These findings may lead scientists to revise the theories that the presence of methane in Titan's atmosphere is mainly due to the presence of a methane-rich hydrocarbon ocean.
Infrared images taken by the Visual and Infrared Mapping Spectrometer (VIMS) on board the Cassini orbiter, show a bright, 30-kilometre-wide structure. This structure, imaged during the first Titan fly-by on 26 October 2004 from a distance of 1200 kilometres, could be interpreted as a volcanic dome formed by upwelling plumes of icy material that rose to the planet's surface. While melting, the icy material contaminated by hydrocarbons would release methane gas.
The eruptions of such an ice-volcano, or 'cryo-volcano', would be caused by the heat generated during tidal movements of material inside Titan. Internal tides at Titan are expected as this moon strongly varies its distance from Saturn while it runs along its highly elliptical orbit around the mother planet.

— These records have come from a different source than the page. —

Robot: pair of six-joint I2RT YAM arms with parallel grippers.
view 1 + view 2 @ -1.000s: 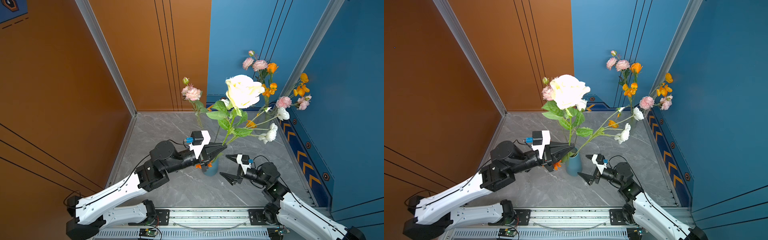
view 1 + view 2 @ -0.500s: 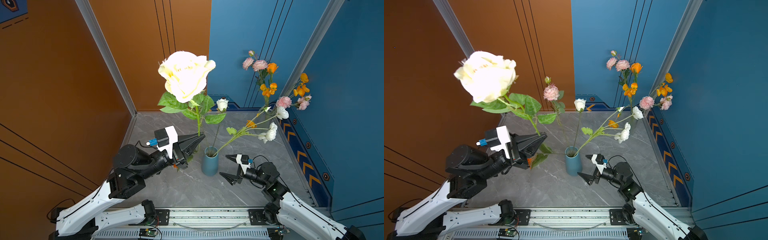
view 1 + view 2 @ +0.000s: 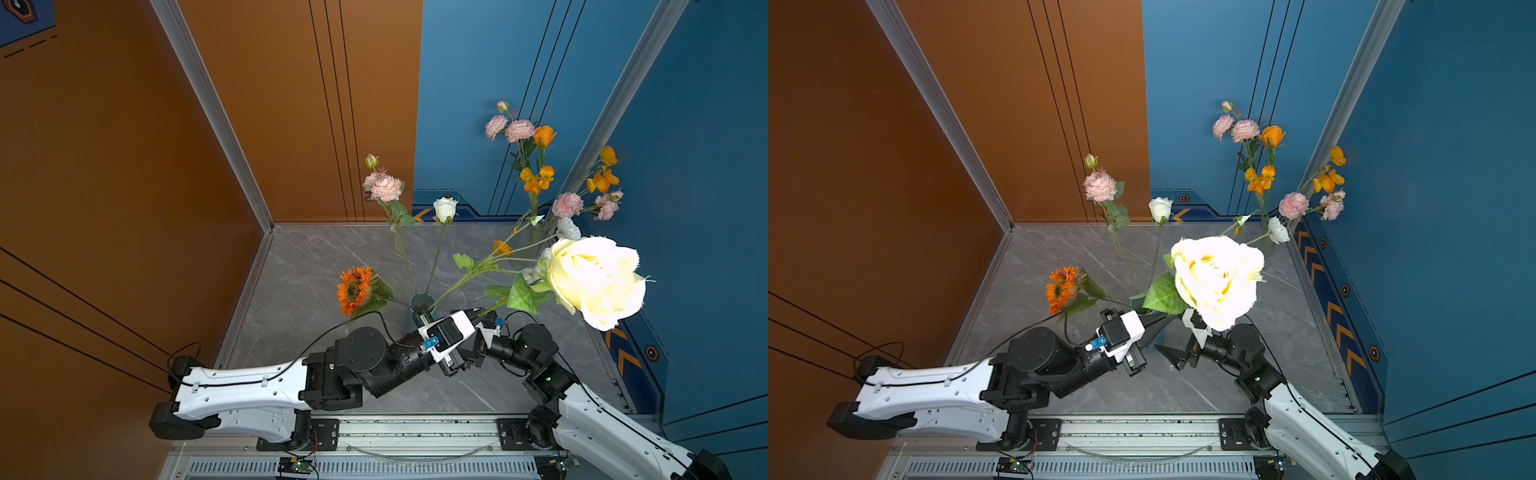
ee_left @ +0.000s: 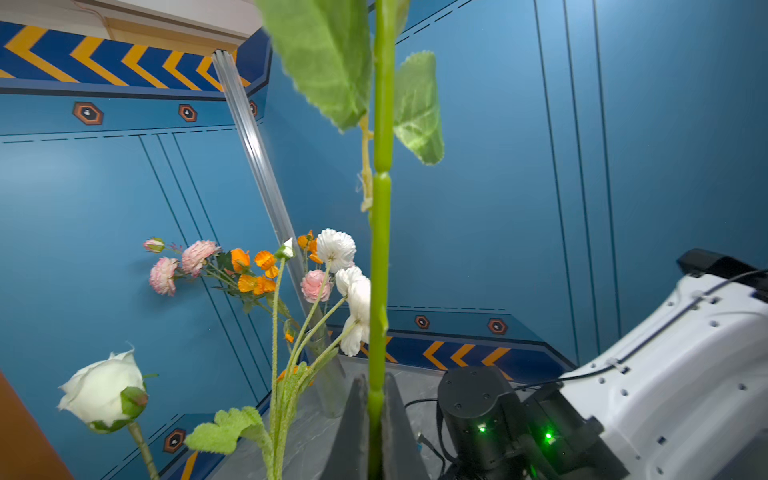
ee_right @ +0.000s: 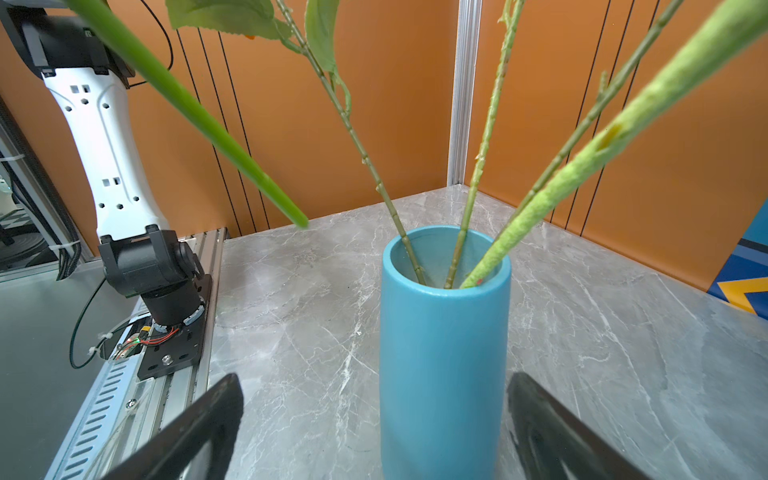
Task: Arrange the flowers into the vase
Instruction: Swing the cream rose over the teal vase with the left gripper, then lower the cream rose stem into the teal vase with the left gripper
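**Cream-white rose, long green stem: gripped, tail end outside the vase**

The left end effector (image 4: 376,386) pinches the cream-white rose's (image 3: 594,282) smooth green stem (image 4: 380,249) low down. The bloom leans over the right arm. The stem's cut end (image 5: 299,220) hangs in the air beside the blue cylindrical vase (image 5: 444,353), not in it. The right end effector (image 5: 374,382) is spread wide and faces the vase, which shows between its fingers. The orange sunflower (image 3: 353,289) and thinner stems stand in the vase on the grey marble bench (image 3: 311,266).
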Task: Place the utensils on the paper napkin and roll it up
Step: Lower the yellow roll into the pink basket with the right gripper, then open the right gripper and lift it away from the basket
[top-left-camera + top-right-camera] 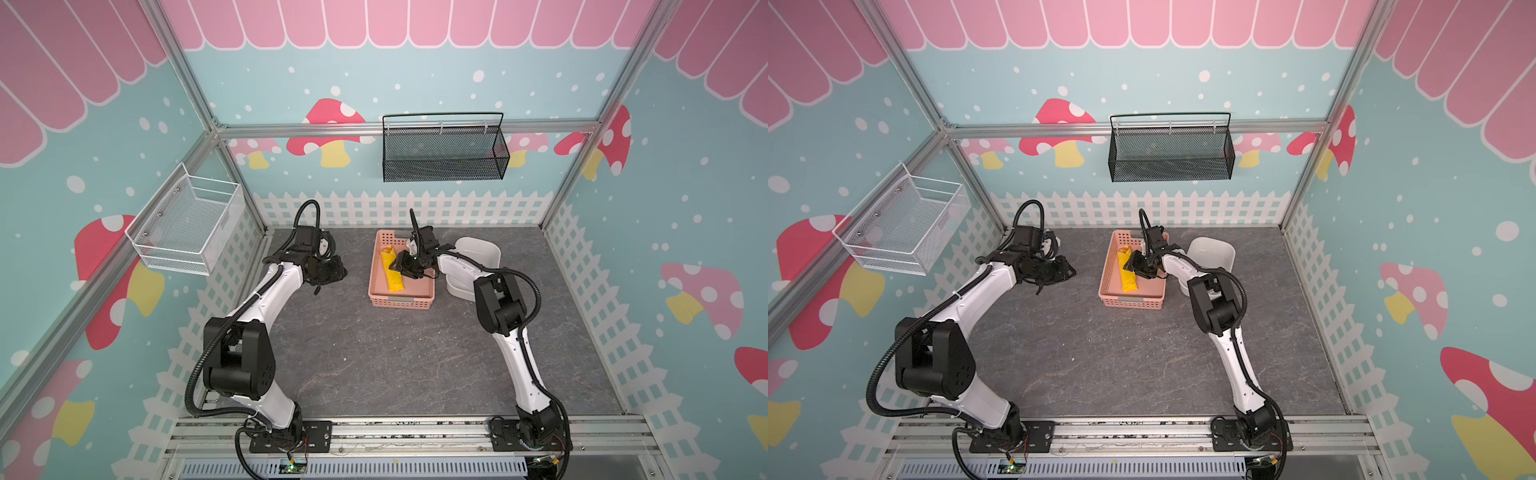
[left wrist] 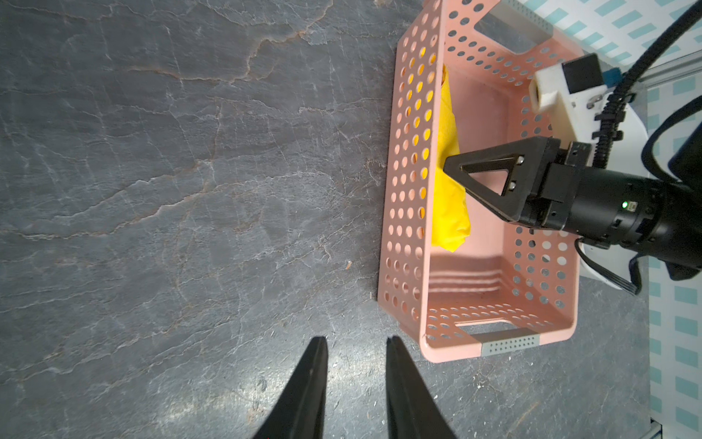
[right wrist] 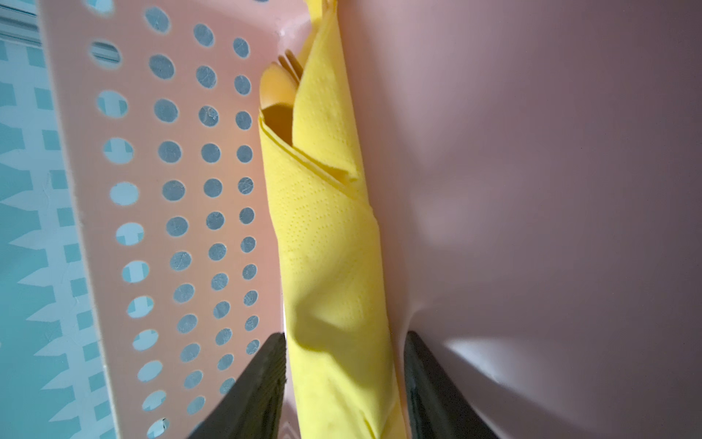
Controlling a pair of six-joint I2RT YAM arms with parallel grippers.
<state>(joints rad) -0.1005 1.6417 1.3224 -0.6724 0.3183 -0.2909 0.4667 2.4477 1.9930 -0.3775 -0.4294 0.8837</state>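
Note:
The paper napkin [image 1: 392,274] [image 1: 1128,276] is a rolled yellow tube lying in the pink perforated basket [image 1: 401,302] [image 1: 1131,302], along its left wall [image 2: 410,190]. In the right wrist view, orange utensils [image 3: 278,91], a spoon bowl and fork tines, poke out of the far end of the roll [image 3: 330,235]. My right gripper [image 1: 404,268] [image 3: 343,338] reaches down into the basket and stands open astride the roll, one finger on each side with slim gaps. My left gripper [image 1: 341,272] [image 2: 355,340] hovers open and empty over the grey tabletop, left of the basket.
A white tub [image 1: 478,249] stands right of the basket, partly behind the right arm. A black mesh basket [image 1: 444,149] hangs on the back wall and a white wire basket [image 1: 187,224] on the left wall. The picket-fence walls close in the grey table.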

The images of the observed area also show that liquid is not visible on the surface. This conclusion is reinforced by the comparison of surface features imaged by VIMS with similar features imaged by ESA's Huygens probe during its descent and eventual landing onto Titan's soil.
"Before Cassini-Huygens, the most widely accepted explanation for the presence of methane in Titan's atmosphere was the presence of a methane-rich hydrocarbon ocean," said Dr. Christophe Sotin, from the University of Nantes (France) and lead author of the results. "The suite of instruments on-board Cassini and the observations at the Huygens landing site reveal that a global ocean is not present. Interpreting this feature as a 'cryo-volcano' provides an alternative explanation for the presence of methane in Titan's atmosphere", he added.
An infrared instrument like VIMS is able to peer through Titan's dense haze and provide information about the chemical composition and the topography of the surface.
The highest resolution image obtained covers an area 150 square kilometres that includes the bright 30-kilometre circular feature, with two elongated wings extending westward. This structure actually resembles volcanic structures on Earth and Venus, with overlapping layers of material from a series of flows, although the volcanic material is different.
In the centre of the area, scientists clearly see a dark feature that can be interpreted as a depression. So, it is easy to imagine it as a volcanic caldera, a bowl-shaped structure formed above chambers of molten material.
If the cryo-volcanism hypothesis is true, the black channels seen by Huygens during its descent could have been formed by the large release of methane-rich rains following the eruptions.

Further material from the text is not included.